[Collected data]
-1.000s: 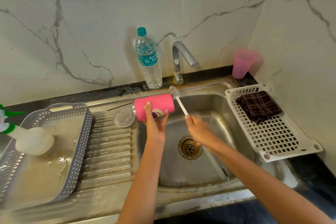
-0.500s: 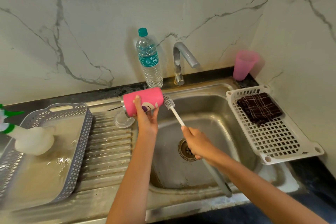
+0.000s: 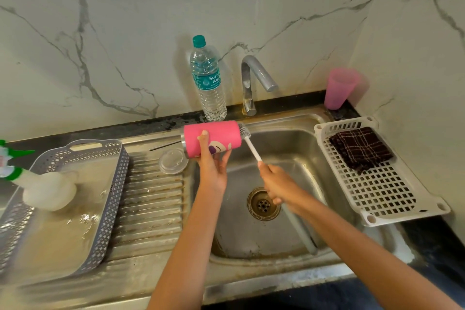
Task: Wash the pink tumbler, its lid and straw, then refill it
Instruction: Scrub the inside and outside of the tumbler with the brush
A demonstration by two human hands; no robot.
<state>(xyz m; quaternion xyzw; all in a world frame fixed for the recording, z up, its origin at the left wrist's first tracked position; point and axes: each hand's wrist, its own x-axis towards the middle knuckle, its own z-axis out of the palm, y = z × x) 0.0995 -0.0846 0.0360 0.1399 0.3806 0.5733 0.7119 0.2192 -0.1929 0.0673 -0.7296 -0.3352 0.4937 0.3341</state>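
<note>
My left hand (image 3: 212,158) grips the pink tumbler (image 3: 219,134), which lies sideways above the sink's left edge with its metal rim pointing left. In my right hand (image 3: 278,182) is the white handle of a bottle brush (image 3: 249,142). Its bristle head touches the tumbler's right end, the base. A clear round lid (image 3: 173,161) lies flat on the draining board just left of the tumbler. Behind the lid rests a thin metal straw (image 3: 164,145).
A water bottle (image 3: 208,83) and the tap (image 3: 254,80) stand behind the steel sink (image 3: 289,241). A pink cup (image 3: 339,88) sits in the back right corner. A white rack (image 3: 377,184) with a dark cloth (image 3: 359,148) spans the sink's right side. A grey basket (image 3: 75,209) holds a spray bottle (image 3: 47,189) at left.
The tumbler shifted left, then came back a little to the right. The brush head followed it and now touches the tumbler's base. The right hand rose slightly.
</note>
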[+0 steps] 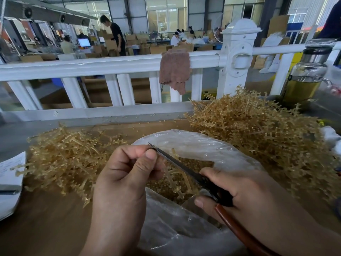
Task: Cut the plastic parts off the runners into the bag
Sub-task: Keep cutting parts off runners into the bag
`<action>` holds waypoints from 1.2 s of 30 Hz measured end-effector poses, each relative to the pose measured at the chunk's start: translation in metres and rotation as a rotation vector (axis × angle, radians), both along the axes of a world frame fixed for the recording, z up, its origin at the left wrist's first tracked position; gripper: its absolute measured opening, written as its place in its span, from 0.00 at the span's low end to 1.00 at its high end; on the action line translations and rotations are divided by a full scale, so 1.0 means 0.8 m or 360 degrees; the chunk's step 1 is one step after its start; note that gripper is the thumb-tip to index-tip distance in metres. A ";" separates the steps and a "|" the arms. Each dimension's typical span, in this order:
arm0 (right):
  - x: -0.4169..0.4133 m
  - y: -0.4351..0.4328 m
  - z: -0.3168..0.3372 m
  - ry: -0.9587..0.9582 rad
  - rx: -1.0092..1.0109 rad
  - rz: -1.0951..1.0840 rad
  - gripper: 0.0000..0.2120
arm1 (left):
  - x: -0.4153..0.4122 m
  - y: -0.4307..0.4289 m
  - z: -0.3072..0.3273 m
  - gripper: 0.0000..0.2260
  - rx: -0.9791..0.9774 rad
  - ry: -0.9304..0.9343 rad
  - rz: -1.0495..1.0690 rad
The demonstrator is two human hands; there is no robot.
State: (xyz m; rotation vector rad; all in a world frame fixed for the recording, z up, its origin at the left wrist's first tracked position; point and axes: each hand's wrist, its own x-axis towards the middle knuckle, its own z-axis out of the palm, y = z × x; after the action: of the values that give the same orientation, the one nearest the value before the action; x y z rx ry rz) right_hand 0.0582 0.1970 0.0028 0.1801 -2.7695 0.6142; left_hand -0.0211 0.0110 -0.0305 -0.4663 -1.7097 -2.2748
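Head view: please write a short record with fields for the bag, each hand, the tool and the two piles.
bag: clear plastic bag, open, small amber parts inside
left hand: pinches an amber plastic runner over the bag
right hand: grips dark-handled metal scissors
left pile: tangled amber runners beside the bag
right pile: the same, taller

We are on a factory floor. Beyond a white railing (110, 64) we see a wide hall with tall windows (166, 13), stacks of cardboard boxes (158, 49), and a lit monitor (84, 42) beside dark machinery (14, 34). A standing worker (115, 34) bends over the cartons, and seated workers (175, 40) sit at a long table. On our own bench (46, 218) amber plastic runners lie in bulk: a left heap (62, 157) and a larger right heap (258, 130), with a clear bag (193, 143) of cut parts between them.
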 end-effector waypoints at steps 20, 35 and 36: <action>0.005 0.004 0.009 -0.0033 -0.0033 0.0113 0.28 | 0.003 -0.001 0.006 0.06 -0.0081 -0.0033 0.0062; -0.002 0.007 0.001 -0.0055 -0.0613 0.0084 0.19 | -0.008 -0.009 0.016 0.07 0.0312 -0.0376 -0.0221; -0.003 0.008 0.001 -0.0015 -0.0768 0.0063 0.18 | -0.010 -0.009 0.016 0.06 0.0386 -0.0451 -0.0282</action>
State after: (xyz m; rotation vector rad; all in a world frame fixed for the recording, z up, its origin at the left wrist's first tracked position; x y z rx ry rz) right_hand 0.0559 0.2033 0.0033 0.1237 -2.5378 1.2662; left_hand -0.0291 0.0036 -0.0174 -0.2621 -1.5307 -2.7451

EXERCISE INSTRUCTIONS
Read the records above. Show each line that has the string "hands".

SOLUTION
A demonstration by two human hands; no robot.
The demonstrator is two human hands; there is no robot.

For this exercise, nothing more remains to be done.